米国は、アルゼンチンの提案を推賞したが、重複を避けるため、決定書5/CP.7の実施に関する議論が終わるまでは、決定書の作成を延期する方が望ましいとした。ペルーは、決定書 5/CP.7の実施は、アルゼンチン案に示されたタイプの評価の前提条件と考えた。 オーストラリアは、この提案が、作業プログラムの枠組みを確立するものであり、このプログラム自体、そしてその詳細な活動も、後日の段階で採用することが可能であると、指摘し、EUはこれを支持した。議論は夜まで続いた。

技術移転:
このコンタクトグループは、Kishan KumarsinghとHolger Liptowを共同議長としており、夕方に会合した。結論書草案の化石燃料に関するパラグラフでは、この日の早い段階に非公式な仮の合意に至っていたことから、決定書草案に関するさらなる議論への道筋がつけられた。共同議長は、決定書草案に関する改定された文章を提出した。UNFCCCのテクノロジー情報センター(TT:CLEAR)と各種技術情報センターとのネットワーク作りに関する問題でも合意した。その後議論は、次のものに焦点を移した:技術移転に関する専門家グループ(EGTT)でのUNFCCC 4.5条(技術移転)実施促進の枠組み、この枠組みの委託条件、そして決定書4/CP.7(技術の開発と移転)に規定されるEGTTのレビューである。G-77/中国は、枠組み実施への言及を含めるよう提案したが、米国、EU、カナダ、オーストラリアはこれに反対した。

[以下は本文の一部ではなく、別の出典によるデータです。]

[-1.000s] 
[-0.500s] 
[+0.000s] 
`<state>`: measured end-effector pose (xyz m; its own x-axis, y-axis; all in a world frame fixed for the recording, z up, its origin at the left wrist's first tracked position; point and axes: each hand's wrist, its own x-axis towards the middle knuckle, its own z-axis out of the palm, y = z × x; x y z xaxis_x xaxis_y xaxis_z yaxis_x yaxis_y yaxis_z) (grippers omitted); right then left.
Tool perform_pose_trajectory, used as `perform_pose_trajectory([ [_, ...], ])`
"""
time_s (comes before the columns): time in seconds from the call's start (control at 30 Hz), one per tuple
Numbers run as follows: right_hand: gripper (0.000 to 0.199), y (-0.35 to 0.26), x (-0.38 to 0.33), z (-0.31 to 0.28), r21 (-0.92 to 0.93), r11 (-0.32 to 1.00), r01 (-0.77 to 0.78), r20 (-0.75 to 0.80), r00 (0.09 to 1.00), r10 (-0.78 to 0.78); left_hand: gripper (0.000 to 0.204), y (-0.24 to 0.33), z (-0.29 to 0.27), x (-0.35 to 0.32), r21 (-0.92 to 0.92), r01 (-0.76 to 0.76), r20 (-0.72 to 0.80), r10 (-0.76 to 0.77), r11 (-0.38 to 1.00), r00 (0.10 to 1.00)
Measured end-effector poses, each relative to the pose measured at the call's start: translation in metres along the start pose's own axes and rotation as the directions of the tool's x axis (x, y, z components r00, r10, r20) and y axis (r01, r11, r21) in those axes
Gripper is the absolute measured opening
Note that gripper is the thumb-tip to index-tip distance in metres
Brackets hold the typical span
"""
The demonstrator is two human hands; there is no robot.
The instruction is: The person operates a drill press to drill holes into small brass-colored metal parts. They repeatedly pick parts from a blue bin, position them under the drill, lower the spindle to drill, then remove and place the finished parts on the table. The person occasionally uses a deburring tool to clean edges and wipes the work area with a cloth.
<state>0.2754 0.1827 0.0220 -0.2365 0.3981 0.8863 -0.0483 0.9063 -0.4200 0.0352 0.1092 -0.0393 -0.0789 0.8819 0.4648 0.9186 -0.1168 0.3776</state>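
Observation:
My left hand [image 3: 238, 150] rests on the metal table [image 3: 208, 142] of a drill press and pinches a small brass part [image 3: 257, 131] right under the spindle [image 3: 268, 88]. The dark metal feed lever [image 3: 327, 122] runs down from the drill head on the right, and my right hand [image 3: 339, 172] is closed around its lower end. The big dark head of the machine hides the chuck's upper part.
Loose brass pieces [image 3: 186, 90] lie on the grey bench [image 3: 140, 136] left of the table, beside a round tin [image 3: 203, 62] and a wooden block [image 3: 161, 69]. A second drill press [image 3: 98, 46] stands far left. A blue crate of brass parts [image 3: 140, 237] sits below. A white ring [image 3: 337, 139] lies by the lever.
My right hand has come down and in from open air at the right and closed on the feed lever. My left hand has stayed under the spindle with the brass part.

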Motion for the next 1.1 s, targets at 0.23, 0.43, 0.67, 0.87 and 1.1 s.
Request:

米国は、結論書草案で合意したことの確認を求め、G-77/中国は、決定書に関しての合意がなければ、非公式に合意された結論書草案も承認されないままとなることを表明した。

廊下にて


ゆっくりとできた休日の後、La Ruralに戻った参加者は、SBIとSBSTAが作業を終了させ、12月14日に閉会するはずであったことを突然思い出させられたようである。午前中のコンタクトグループの会合は、すぐに非公式折衝に移っており、これは明らかに「実務を済ませる」べく、そうなったもののようであると、オブザーバーたちはコメントした。このことは、協議が十分進展していないことを示している可能性がある。

適応作業プログラムに関するアルゼンチン案が、ようやく回覧されたが、廊下では、2012年以後の将来的な気候体制に関するセミナーについて噂されている決定書の話で持ちきりであった。これ以外にも、多くの参加者が、非公式折衝が行われる前に作成されている、他の多国間プロセスへのインプットに関する文書草案にも、コメントをしていた。これは、この議題項目に関して、事前協議なしに何かを出そうとすることでは二回目の試みであるとオブザーバーは指摘した。